## The task
Pictures stay out. Everything else in the listing below gets written out exactly.

****************

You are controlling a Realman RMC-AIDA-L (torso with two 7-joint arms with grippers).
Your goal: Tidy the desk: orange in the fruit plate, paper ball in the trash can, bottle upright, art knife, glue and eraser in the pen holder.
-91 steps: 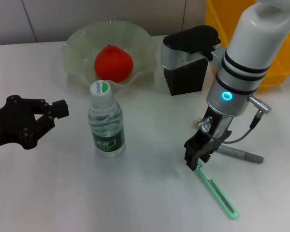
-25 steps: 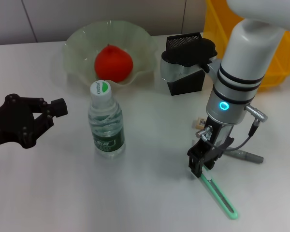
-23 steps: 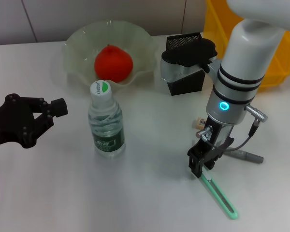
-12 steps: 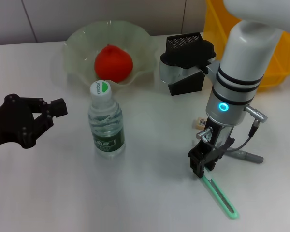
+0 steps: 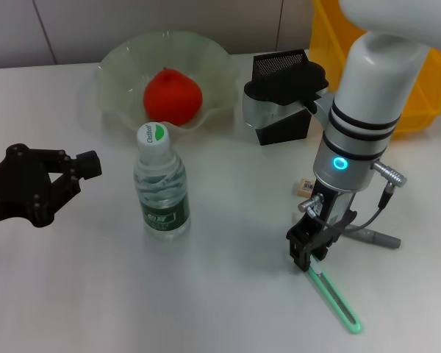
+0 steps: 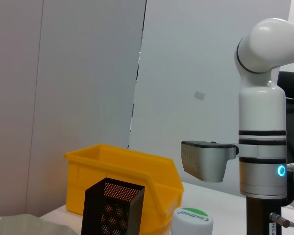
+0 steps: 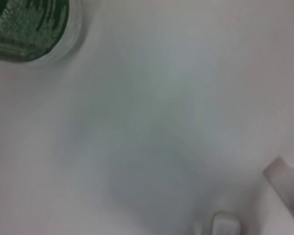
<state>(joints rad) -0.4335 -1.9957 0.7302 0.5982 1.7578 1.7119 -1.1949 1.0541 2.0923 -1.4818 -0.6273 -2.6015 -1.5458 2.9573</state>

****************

## Your solution
You are controlling a Realman RMC-AIDA-L (torso with two 7-joint arms with grippers).
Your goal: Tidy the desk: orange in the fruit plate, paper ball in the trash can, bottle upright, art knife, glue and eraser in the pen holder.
-91 steps: 
-25 steps: 
-23 steps: 
-12 steps: 
+0 steps: 
+0 steps: 
+0 steps: 
<state>(joints rad) -0.4335 -1.9957 0.7302 0.5982 1.7578 1.7119 -1.1949 1.0541 2.0923 -1.4818 -0.6273 -2.6015 -1.5458 2.9573</state>

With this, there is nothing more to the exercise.